Signs of allergies in dogs include:

  • Itchy skin
  • Scratching
  • Redness
  • Hives
  • Skin rashes
  • Hair loss
  • Eye discharge or conjunctivitis (pink eye)
  • Ear infections
  • Gastrointestinal problems (food allergy)

What can I give my dog for allergies without going to the vet?

If your dog has mild allergy symptoms and you want to try treating them at home, there are a few things you can try. These include:

  • Keeping your dog’s environment clean: Allergens such as pollen, mold, and dust can trigger allergy symptoms in dogs. Regularly cleaning your dog’s bedding, toys, and living areas can help reduce their exposure to these allergens.
  • Switching to a hypoallergenic or limited-ingredient diet: In some cases, changing your dog’s diet can help alleviate allergy symptoms. Talk to your veterinarian about switching to a hypoallergenic or limited-ingredient diet to see if it helps.
  • Trying natural remedies: Some natural remedies, such as omega-3 fatty acid supplements, probiotics, and herbal remedies, can help reduce inflammation and improve overall immune function.

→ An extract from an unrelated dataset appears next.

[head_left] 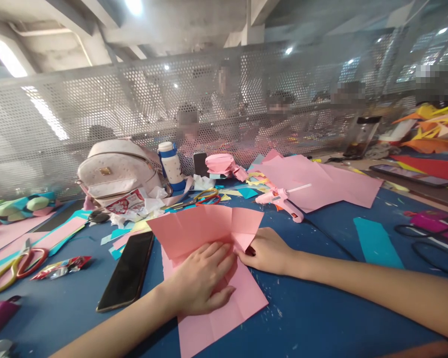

It’s important to note that these remedies may not be effective for all dogs, and they should not be used as a substitute for veterinary care. If your dog’s symptoms are severe or if they don’t improve with home treatment, it’s important to bring them to a veterinarian for a proper diagnosis and treatment plan.

How can I treat my dog’s allergies?

There are some steps you can take at home to help dogs with allergies:

1. Antihistamines

Antihistamines are the most commonly used medication for mild allergies in dogs. They work by blocking the action of histamine, which is released by mast cells and basophils during an allergic reaction. Histamine causes many of the symptoms associated with allergies, including itching and nasal discharge.

The most common antihistamines for dogs are diphenhydramine (Benadryl®) and cetirizine (Zyrtec®). Both drugs are available in chewable tablets or liquid form, and they’re sold as over-the-counter medications that you can give to your dog without a prescription.

They’re generally safe when used at recommended doses, although some dogs don’t respond well to these medications and may experience side effects such as drowsiness or vomiting.

2. Ice packs

An ice pack can be used as a soothing remedy for skin irritations caused by allergies. An ice pack will help reduce swelling, pain and itching while cooling the area down so that it doesn’t become inflamed further.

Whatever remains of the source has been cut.